> **Exercise brief**: Exactly the lines starting at the line containing "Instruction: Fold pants" and ending at the line containing "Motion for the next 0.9" are to be written out from the listing below, both included.

=== Section Start ===

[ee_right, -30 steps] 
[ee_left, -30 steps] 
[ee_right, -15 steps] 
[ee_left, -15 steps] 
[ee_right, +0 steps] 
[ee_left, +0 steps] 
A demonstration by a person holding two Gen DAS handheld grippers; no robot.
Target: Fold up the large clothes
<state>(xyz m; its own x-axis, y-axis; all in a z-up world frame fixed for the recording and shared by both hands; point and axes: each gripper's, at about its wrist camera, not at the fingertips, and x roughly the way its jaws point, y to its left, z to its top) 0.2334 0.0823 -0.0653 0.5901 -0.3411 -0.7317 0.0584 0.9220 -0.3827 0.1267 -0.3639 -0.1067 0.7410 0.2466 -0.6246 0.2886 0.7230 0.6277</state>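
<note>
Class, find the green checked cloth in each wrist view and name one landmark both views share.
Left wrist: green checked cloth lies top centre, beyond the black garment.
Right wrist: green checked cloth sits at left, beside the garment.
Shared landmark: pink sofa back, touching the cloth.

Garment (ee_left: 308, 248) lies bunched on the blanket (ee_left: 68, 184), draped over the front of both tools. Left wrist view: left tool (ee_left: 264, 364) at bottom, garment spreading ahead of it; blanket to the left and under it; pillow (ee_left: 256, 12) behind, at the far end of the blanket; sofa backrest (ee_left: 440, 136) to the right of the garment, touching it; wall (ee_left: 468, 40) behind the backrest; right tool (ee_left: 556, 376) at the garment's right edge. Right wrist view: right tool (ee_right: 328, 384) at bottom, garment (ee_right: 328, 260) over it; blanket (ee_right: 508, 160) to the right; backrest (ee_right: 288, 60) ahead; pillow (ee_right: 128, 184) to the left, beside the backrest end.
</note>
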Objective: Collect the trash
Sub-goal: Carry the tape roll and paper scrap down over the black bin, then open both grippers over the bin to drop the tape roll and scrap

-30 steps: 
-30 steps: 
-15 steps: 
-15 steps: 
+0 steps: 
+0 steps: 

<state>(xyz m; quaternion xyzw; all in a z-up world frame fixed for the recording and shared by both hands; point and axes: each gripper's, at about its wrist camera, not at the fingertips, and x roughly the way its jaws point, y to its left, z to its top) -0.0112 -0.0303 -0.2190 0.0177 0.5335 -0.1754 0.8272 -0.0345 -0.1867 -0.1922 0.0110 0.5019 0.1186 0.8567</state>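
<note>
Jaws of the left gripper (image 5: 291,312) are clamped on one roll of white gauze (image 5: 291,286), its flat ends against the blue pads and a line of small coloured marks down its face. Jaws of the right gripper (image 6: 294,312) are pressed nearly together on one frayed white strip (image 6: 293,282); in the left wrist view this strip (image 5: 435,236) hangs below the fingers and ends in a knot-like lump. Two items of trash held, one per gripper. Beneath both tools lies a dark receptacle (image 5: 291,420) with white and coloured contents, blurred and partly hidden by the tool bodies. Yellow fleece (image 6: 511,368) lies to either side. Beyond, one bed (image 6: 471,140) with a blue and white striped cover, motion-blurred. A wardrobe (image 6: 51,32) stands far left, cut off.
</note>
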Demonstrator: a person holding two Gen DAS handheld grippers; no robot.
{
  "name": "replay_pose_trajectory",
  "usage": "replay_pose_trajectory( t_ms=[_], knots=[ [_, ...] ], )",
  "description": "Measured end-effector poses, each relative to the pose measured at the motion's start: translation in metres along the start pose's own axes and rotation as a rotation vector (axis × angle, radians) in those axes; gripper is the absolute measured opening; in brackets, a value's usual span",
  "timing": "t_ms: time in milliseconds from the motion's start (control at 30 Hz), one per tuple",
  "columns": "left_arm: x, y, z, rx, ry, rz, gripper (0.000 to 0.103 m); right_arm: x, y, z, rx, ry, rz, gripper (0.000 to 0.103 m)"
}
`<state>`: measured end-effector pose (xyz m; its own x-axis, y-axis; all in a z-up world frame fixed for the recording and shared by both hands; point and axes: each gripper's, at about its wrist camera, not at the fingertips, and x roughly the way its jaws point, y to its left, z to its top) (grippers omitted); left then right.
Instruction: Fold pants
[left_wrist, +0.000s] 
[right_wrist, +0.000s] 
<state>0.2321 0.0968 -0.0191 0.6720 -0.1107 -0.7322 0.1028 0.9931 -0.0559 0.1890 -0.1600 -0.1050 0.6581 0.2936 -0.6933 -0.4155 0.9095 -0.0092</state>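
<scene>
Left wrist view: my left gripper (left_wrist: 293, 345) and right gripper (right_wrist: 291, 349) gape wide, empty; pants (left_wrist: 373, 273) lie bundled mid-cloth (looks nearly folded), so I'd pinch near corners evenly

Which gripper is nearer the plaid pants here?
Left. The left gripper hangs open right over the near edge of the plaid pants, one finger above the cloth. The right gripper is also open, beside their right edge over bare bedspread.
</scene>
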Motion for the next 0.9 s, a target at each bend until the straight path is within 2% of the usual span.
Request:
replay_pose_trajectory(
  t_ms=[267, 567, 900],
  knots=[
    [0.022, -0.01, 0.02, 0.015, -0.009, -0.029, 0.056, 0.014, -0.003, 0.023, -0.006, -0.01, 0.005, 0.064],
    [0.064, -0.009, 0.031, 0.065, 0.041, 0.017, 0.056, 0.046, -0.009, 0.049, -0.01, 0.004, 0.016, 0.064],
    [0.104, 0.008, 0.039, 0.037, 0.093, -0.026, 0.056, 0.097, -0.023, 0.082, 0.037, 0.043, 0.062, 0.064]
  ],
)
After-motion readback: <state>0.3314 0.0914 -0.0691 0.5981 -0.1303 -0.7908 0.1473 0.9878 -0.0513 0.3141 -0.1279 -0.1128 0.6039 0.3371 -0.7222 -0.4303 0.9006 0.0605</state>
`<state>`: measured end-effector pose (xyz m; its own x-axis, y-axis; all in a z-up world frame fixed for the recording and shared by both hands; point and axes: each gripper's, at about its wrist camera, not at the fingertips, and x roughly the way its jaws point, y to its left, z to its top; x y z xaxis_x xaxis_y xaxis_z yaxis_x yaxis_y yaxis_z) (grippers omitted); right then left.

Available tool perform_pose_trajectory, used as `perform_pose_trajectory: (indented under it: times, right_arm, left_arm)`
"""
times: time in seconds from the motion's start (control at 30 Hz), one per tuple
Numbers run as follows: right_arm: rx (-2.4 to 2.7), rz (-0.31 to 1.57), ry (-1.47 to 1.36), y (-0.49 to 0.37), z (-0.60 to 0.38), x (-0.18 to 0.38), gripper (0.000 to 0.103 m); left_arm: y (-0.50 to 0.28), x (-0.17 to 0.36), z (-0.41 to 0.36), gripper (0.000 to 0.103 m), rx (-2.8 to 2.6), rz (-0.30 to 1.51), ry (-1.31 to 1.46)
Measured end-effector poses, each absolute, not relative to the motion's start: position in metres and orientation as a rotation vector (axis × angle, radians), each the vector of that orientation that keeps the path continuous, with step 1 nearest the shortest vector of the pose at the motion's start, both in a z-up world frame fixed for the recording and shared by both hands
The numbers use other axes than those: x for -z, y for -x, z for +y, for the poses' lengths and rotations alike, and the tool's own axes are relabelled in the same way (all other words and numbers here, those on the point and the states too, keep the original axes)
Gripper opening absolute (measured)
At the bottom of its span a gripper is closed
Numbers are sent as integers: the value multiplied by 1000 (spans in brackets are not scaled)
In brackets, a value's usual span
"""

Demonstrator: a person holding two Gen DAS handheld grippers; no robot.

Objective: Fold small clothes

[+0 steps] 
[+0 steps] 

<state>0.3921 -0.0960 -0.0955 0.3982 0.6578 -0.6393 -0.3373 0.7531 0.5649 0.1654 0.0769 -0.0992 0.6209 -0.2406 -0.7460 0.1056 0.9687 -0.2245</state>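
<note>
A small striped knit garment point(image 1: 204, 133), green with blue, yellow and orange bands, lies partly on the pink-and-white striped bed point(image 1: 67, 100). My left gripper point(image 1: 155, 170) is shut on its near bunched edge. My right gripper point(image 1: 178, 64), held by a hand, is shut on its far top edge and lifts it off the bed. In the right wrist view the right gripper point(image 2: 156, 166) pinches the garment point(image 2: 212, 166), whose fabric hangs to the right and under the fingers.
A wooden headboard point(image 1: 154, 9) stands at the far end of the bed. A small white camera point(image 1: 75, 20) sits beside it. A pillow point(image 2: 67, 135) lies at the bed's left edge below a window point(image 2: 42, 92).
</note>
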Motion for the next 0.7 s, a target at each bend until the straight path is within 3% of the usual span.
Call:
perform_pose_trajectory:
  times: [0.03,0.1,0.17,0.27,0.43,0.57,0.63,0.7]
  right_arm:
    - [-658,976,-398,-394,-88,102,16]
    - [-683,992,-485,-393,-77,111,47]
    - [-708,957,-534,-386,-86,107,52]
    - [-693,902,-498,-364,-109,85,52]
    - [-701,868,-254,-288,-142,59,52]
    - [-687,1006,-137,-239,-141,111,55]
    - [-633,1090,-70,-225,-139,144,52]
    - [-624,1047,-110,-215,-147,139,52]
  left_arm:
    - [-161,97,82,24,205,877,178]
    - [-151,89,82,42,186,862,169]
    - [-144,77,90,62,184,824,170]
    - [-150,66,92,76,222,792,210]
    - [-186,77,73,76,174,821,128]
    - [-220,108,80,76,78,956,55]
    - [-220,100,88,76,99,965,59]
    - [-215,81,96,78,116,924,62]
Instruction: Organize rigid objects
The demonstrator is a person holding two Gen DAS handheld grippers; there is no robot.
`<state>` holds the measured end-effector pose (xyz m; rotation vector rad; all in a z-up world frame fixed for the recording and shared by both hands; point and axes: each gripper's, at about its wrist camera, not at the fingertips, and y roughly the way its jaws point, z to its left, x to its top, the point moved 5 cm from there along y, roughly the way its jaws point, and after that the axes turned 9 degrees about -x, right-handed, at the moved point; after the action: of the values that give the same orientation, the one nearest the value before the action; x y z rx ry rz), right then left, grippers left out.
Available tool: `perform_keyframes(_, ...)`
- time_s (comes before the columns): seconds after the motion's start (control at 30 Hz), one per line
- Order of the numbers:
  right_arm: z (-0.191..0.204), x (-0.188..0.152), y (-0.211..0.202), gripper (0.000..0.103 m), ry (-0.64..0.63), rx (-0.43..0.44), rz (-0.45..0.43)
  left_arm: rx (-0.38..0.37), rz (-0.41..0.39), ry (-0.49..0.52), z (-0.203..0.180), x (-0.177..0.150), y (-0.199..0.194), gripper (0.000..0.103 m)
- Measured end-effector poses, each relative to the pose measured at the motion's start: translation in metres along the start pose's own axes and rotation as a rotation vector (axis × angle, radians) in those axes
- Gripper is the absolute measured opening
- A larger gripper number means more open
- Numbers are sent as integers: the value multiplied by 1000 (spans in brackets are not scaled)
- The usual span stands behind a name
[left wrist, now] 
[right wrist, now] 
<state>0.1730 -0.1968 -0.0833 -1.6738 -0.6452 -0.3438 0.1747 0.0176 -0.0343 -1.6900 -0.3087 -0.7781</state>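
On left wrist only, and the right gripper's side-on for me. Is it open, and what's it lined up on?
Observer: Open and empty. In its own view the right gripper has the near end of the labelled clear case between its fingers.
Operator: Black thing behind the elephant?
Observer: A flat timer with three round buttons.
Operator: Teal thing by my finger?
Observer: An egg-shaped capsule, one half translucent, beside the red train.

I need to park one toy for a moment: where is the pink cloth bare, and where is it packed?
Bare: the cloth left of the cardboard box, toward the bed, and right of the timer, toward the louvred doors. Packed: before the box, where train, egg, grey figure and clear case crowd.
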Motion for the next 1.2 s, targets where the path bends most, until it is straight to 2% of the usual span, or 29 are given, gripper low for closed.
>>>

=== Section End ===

> **Written reply**:
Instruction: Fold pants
[left_wrist, +0.000s] 
[right_wrist, +0.000s] 
<state>0.2321 0.0968 -0.0191 0.6720 -0.1107 -0.7322 0.1028 0.9931 -0.0559 0.1890 -0.1600 -0.1050 0.6581 0.2936 -0.6933 -0.4155 0.9095 -0.0092</state>
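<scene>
Left wrist view: my left gripper (left_wrist: 293, 345) and right gripper (right_wrist: 291, 349) gape wide, empty; pants (left_wrist: 373, 273) lie bundled mid-cloth (looks nearly folded), so I'd pinch near corners evenly

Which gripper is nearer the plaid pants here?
Left. The left gripper hangs open right over the near edge of the plaid pants, one finger above the cloth. The right gripper is also open, beside their right edge over bare bedspread.
</scene>
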Motion for the next 0.9 s, a target at each bend until the straight path is within 2% of the usual span.

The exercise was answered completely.